_WHAT THE EXERCISE ASKS:_ Give back exactly the lines from the start of the listing to the line containing "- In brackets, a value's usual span", inclusive, and nothing beyond them.

_RECORDS FOR THIS EXERCISE:_
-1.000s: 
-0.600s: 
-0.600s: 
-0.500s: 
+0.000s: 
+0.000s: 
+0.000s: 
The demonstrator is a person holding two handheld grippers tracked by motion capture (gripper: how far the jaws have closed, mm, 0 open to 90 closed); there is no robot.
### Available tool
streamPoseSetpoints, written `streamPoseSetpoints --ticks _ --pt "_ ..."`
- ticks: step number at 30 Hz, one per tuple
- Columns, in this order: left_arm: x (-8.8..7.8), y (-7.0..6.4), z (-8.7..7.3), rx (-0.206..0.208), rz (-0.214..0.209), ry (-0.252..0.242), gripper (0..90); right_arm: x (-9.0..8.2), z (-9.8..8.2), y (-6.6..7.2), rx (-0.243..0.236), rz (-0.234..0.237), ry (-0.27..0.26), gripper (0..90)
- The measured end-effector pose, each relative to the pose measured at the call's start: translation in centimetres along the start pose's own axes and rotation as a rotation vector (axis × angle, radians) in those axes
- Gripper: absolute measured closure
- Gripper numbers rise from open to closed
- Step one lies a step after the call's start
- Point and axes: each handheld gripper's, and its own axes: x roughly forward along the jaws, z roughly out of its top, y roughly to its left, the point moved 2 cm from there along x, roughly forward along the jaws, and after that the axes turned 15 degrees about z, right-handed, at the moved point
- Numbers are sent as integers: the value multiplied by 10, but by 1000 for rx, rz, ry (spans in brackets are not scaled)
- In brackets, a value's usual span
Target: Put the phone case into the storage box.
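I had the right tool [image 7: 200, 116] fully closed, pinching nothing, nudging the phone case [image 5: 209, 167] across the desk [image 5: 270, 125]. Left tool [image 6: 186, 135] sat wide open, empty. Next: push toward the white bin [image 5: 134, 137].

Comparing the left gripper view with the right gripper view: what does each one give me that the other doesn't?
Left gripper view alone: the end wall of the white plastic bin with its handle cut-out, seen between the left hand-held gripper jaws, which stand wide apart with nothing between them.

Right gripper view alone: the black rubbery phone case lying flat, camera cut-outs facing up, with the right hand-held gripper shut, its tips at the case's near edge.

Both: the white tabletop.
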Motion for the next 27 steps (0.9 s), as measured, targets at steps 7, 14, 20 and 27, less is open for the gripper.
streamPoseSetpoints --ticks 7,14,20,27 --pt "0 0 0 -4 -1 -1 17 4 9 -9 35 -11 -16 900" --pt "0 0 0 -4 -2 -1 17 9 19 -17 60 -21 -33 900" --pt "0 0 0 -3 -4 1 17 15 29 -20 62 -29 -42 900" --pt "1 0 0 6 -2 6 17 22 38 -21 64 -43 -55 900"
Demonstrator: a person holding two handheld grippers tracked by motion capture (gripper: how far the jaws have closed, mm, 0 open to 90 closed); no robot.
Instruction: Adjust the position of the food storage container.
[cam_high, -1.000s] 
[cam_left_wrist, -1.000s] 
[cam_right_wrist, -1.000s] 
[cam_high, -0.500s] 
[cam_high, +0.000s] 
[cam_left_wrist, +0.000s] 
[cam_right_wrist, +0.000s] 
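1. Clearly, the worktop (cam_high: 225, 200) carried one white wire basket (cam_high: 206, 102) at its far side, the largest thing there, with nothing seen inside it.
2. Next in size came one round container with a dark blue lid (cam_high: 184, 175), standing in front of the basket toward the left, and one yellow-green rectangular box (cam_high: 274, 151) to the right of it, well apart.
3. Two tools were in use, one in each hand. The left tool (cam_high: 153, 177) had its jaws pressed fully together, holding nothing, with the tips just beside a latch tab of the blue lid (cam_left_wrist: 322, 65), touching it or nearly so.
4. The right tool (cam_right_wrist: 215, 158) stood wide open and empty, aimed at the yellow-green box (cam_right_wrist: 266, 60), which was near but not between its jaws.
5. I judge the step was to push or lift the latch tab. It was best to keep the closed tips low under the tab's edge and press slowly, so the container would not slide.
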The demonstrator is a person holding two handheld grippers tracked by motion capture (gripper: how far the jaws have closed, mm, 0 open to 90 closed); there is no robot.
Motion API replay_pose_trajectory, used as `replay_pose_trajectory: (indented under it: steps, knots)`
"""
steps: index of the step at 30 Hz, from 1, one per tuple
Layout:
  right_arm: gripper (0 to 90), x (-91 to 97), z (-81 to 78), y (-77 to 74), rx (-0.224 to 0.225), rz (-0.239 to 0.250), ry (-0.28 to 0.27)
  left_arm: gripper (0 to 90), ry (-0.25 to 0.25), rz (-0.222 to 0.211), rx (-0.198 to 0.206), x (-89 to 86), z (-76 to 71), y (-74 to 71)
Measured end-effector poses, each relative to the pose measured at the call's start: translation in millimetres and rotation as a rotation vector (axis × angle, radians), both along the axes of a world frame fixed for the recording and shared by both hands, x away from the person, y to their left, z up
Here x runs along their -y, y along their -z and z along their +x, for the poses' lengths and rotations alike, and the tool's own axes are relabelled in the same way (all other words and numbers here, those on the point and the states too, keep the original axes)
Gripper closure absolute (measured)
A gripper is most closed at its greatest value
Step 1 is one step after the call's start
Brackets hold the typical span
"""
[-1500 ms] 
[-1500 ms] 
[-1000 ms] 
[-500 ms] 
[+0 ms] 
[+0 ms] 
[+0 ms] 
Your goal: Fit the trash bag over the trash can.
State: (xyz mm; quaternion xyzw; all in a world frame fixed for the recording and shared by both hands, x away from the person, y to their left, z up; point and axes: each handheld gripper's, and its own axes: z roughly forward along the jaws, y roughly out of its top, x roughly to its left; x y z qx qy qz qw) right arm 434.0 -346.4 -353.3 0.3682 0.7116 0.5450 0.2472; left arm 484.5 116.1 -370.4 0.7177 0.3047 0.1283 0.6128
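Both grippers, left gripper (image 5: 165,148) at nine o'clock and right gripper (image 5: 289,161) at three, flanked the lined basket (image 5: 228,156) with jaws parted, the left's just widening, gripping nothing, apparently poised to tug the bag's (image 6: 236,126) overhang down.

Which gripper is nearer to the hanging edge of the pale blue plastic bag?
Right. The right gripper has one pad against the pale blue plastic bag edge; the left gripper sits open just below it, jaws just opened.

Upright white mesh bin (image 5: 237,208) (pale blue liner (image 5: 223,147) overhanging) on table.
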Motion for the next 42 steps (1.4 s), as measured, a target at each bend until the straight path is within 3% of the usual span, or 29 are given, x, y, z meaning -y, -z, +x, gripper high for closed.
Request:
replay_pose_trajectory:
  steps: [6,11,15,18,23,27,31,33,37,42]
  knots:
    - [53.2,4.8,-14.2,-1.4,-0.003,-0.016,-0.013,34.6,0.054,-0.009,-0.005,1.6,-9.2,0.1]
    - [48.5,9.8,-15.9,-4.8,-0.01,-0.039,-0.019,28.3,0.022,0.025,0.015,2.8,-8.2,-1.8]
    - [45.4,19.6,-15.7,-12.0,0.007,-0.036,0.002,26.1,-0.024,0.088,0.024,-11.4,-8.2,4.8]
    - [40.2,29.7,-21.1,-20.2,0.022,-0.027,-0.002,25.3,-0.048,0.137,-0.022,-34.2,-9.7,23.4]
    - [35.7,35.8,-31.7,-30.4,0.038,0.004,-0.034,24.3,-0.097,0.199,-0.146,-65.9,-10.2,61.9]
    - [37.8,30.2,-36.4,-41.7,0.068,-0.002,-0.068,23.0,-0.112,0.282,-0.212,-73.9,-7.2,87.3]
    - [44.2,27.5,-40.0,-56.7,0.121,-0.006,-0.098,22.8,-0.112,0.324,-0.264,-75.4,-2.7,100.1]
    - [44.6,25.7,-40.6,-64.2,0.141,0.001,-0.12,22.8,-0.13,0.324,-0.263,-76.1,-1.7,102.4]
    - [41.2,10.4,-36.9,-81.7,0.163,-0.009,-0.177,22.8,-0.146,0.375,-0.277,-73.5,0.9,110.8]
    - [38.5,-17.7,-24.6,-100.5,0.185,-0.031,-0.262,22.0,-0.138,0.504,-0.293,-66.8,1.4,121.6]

_ANSWER FOR THE TASK:_
-1.000s: 
-0.600s: 
-0.600s: 
-0.500s: 
+0.000s: 
+0.000s: 
+0.000s: 
The demonstrator is a person holding two handheld grippers tracked by motion capture (gripper: how far the jaws have closed, mm, 0 open to 90 closed); there is no robot.
### Available tool
streamPoseSetpoints, written `streamPoseSetpoints --ticks _ --pt "_ ..."`
- ticks: step number at 30 Hz, one per tuple
- Columns, in this order: left_arm: x (-8.8..7.8), y (-7.0..6.4), z (-8.7..7.3), rx (-0.206..0.208), rz (-0.214..0.209), ry (-0.252..0.242), gripper (0..90); right_arm: x (-9.0..8.2), z (-9.8..8.2), y (-6.6..7.2), rx (-0.243..0.236), rz (-0.234..0.237), ry (-0.27..0.26), gripper (0..90)
- The measured end-effector pose, each relative to the pose measured at the call's start: translation in centimetres along the start pose's own axes and rotation as a rotation vector (axis × angle, radians) in those axes
- Gripper: absolute measured closure
- Gripper numbers rise from open to closed
- Step one lies a step after the call's start
- Point and axes: each handheld gripper's, and its own axes: x roughly forward along the jaws, z roughly out of its top, y roughly to its left, the point moved 2 cm from there along x, roughly forward along the jaws, and after that the axes turned 15 degrees about z, right-handed, at the moved point
- Numbers are sent as integers: the value multiplied by 10, but by 1000 for rx, rz, ry (spans in brackets are not scaled)
- In brackets, a value's usual span

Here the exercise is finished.